_WHAT YOU NEED TO DO_: Whenever a line below mentions the word "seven", that line should be copied.

******************************

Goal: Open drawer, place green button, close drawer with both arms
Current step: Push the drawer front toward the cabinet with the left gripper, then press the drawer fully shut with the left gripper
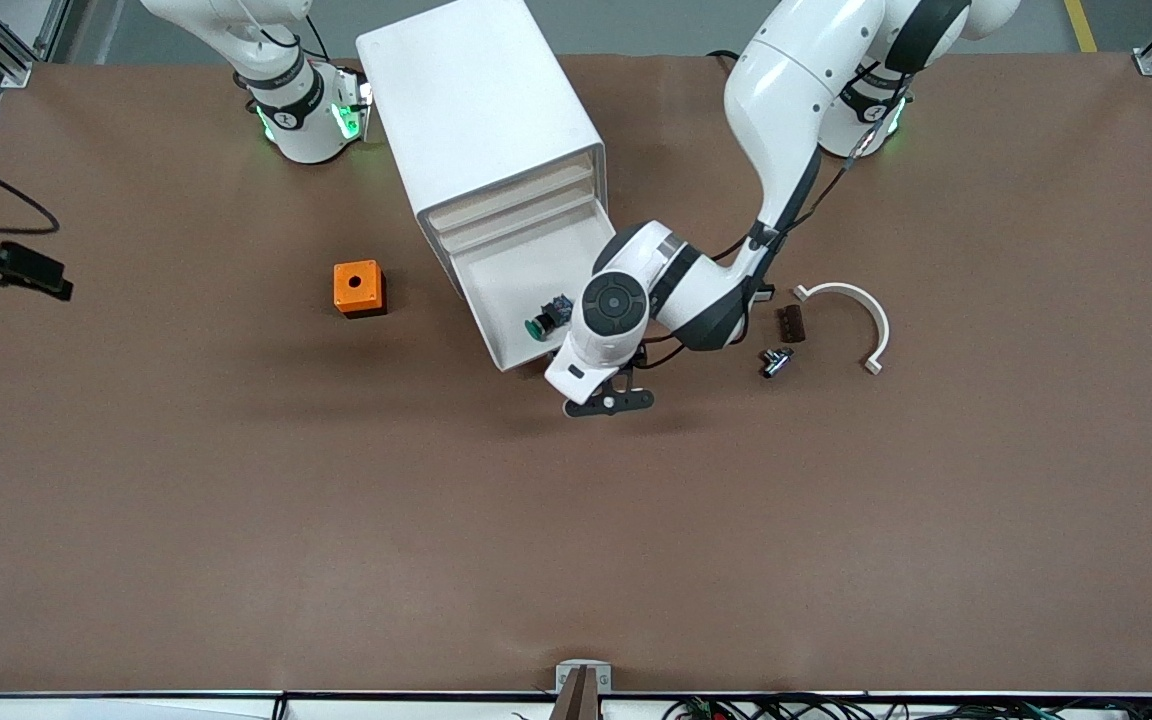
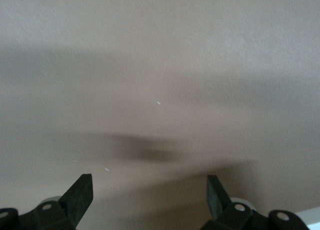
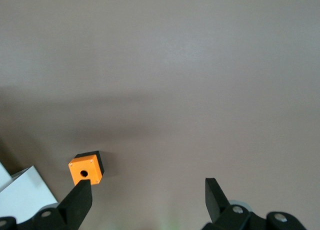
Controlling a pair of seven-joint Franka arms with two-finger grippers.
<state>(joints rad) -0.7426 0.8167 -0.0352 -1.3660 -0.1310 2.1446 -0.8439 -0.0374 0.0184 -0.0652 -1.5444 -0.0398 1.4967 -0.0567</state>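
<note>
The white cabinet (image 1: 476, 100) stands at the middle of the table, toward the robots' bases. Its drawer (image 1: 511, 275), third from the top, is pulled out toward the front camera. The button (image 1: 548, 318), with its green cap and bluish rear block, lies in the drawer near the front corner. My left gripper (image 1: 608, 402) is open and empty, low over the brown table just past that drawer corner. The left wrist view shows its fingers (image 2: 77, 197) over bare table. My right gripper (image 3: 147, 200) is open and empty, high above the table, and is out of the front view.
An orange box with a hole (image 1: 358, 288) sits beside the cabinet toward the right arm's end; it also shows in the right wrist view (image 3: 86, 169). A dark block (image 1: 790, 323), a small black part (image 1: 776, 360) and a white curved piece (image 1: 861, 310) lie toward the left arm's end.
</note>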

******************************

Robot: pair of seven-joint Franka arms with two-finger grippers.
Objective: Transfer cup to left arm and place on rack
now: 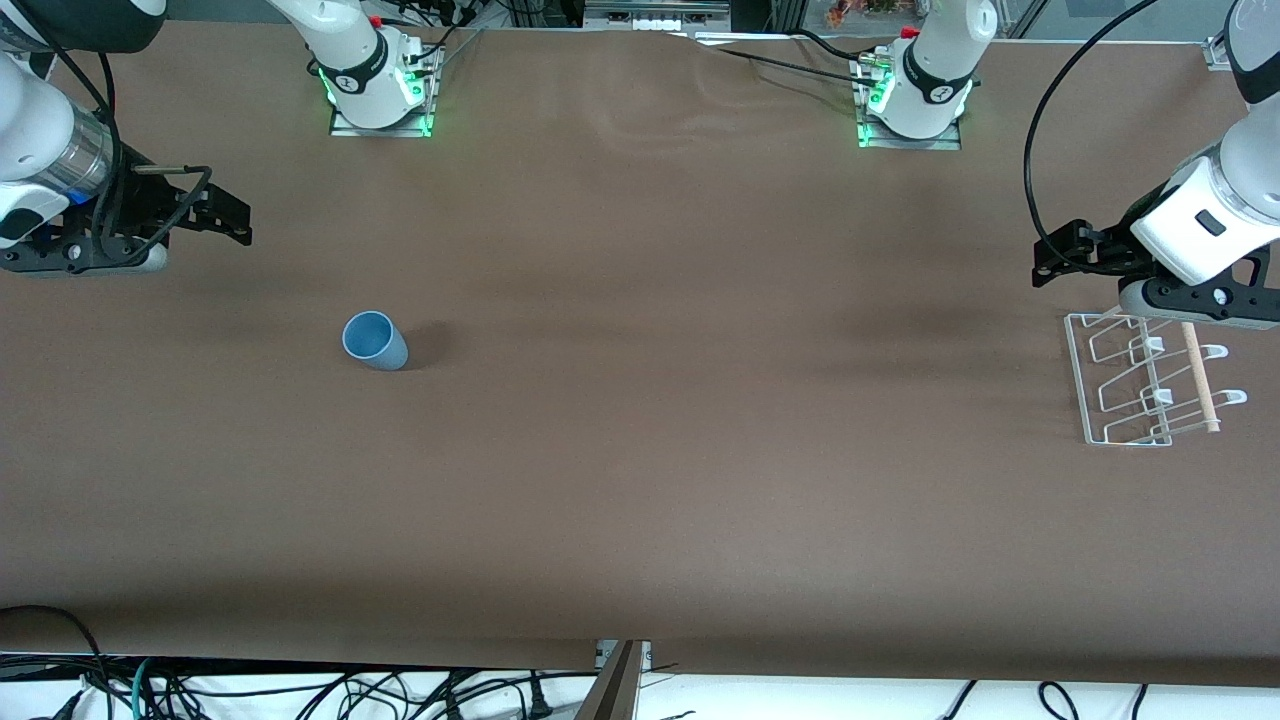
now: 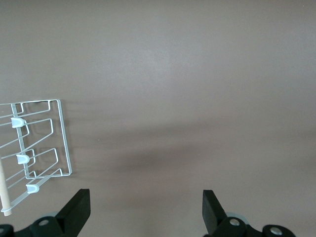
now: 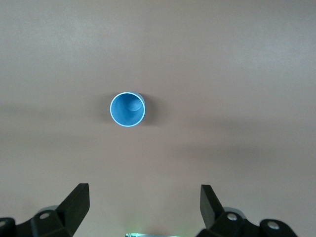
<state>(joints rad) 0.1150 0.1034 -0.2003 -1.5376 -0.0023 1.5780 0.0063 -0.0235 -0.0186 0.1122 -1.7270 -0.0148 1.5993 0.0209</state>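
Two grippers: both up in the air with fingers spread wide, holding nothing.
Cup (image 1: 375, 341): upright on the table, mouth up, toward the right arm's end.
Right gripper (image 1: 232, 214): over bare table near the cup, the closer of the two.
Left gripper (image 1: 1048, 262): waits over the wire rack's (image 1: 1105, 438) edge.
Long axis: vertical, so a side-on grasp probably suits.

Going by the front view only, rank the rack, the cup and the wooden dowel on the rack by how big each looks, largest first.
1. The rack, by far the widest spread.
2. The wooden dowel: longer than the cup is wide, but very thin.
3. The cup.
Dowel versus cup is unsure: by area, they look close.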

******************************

_REPLY TO THE TASK_:
Controlling a pair of seven-joint Franka arms with two-finger grippers.
Robot: pair of seven-joint Franka arms with two-finger grippers.

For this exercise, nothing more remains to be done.